Quick and to the point: I was asked to review Marvel’s Deadpool VR, and I’ll spare you the longwinded preamble. In short, this is a loud, brash VR experience that leans into the character’s irreverent comedy and action — sometimes brilliantly, sometimes a little too indulgently. I’ll keep this brisk so I can move on to the next hot take.
*Clears throat*
From the studio that delivered Splosion Man and its sequel comes a new, big-budget adaptation now working within the Marvel machine. It’s energetic, occasionally outrageous, and proudly designed to remind you to dust off your Quest 3. The name? Marvel’s Deadpool VR — a self-aware, racier entry in the superhero catalog, rated for mature audiences.
It’s cinematic in its own way — not Scorsese-level, but loud, kinetic, and unapologetically commercial.
Image: Oculus Studios
This is a review, so let’s be candid. Marvel’s Deadpool VR is a first-person action game that straps you into Wade Wilson’s mindset: quick with a quip, heavy on mayhem. You’ll swap between dual pistols and katanas, chain abilities together, and generally relish the tactile satisfaction of VR combat. It hits the character beats — irreverence, self-reference, and a steady stream of pop-culture gags — though not every joke lands.
After a clash with the Flag-Smasher (because not every villain needs to be Thanos), Deadpool is pulled into Mojoworld and coerced into assembling fighters for Mojo’s televised contests. The premise is deliberately cartoonish, sending him on a multiverse jaunt filled with cameos and fan-service moments. It’s the kind of setup that prioritizes variety and spectacle over deep narrative revelation.
Voicework plays a major role here. Rather than a perfect imitation of Ryan Reynolds, the performance leans into a similarly sardonic cadence that captures the essential swagger and timing of the character. The result is often delightful — the actor nails the sarcasm and comic delivery needed to sell Deadpool’s nonstop commentary.
Part prank show, part action setpiece — Deadpool’s VR debut is loud, clever, and occasionally overindulgent.
How funny is it? That depends on your tolerance for rapid-fire references and meta jokes. If you enjoy being barraged with cultural callbacks and self-aware gags, the game delivers. If you prefer humor that develops over time, the barrage can feel exhausting.
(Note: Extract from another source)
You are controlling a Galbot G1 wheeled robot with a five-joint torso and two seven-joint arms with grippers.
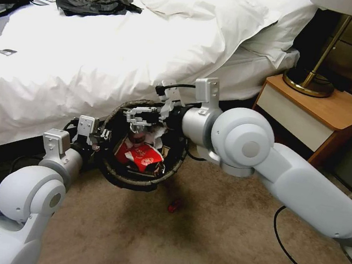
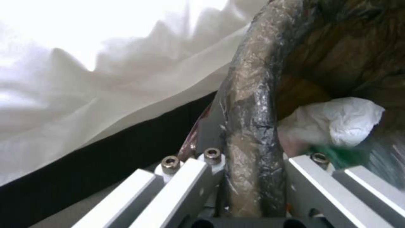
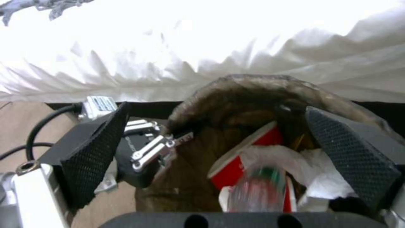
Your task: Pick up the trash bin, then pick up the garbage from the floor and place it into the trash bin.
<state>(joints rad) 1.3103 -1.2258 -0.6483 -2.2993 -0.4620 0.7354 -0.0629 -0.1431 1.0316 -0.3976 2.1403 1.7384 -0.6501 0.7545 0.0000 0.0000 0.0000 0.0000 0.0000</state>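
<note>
The small round trash bin (image 1: 138,179), lined with a dark brown-black plastic bag folded over its rim, is held clear of the beige short-pile carpet floor (image 1: 211,252), just beside the white-draped bed (image 1: 107,60). Its rim is pinched on the robot's left side by the left gripper (image 1: 101,135), whose silver fingers (image 2: 185,186) are seen in the left wrist view closed on either side of the bagged lip. Inside are noted a red-and-white crumpled wrapper (image 1: 139,155), a white tissue (image 3: 320,177) and a small green-capped clear plastic bottle (image 3: 259,190), the last blurred just below the right gripper (image 3: 219,155), whose black textured pads (image 3: 97,148) stand wide apart and hold nothing. The bottle is judged to be dropping or just released. A single-sided grip on slick liner film is assessed as the main risk: the bag could slide over the plastic and the bin could tilt or fall, spilling its contents. A small red scrap (image 1: 175,204) lies on the carpet near the bin. The bin's white wall is hidden by the liner and the arms; the contents beneath the top layer cannot be made out.
</note>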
Ironically, the experience replicates the very sensation of playing as Deadpool: you’re caught inside the character’s chaotic mind, laughing one moment and rolling your eyes the next.
Twisted Pixel stuffs nearly every lull with a quip, an easter egg, or a cheeky aside. Early on you’ll encounter joke-dense interludes that interrupt momentum, but those moments are balanced by setpieces that make great use of VR’s spatial strengths. The game uses scale, motion, and physical interaction to sell environments that are often inventive and frequently fun.
Image: Oculus Studios
When the game avoids prolonged gag-heavy cutscenes, its VR design shines. Twisted Pixel crafts a range of environments that showcase both scale and physicality: Mephisto’s over-the-top casino, a trippy rail-shooter sequence that tips its hat to Rez, and cinematic car-chase moments that feel like miniature action setpieces. The variety keeps play sessions fresh and gives the studio a chance to show off the tech.
But the abundance of jokes sometimes undercuts pacing. Long stretches of banter slow down the flow, and the plot rarely aspires to be more than a playful excuse to hop between spectacle and cameo. If you wanted deep character development for Wade Wilson, this isn’t that sort of project — it’s a rollicking, reference-packed romp.
At its core, the combat is where the game earns its keep. Controls feel intuitive: you naturally reach for side holsters and swap weapons, toss grenades, and mix melee with ranged attacks in ways that feel satisfying in VR. Seamless transitions — tossing a pistol, drawing a katana, firing a grappling hook and blasting an enemy while airborne — produce moments of kinetic joy. Special modes let you unleash extravagant abilities that briefly transform combat into an all-out fantasy sequence accompanied by licensed music cues.
Image: Oculus Studios
The combat loop rewards experimentation. You can fluidly juggle firearms, blades, and gadgets to produce emergent moments: grab a dropped shotgun mid-air, toss a grenade, latch onto a grappling point, and finish with a slow-motion flourish. Those satisfying combinations are the game’s strongest currency — visceral, tactile, and often inventive.
As a Deadpool product, it includes the expected trappings: collectible covers, unlockable skins, and a steady stream of references. Some of those extras feel cosmetic in the first-person view, but they add replay value for completionists. Where the game falters is in missing an opportunity to explore deeper emotional or thematic territory for Wade; the story prefers jokes and setpieces over meaningful character beats.
Marvel’s Deadpool VR will be released on November 18, 2025 for Meta Quest 3 and Quest 3S. The version reviewed was played on a Meta Quest 3S using a prerelease download code provided by Meta. Additional information about Polygon’s ethics policy can be found on their website.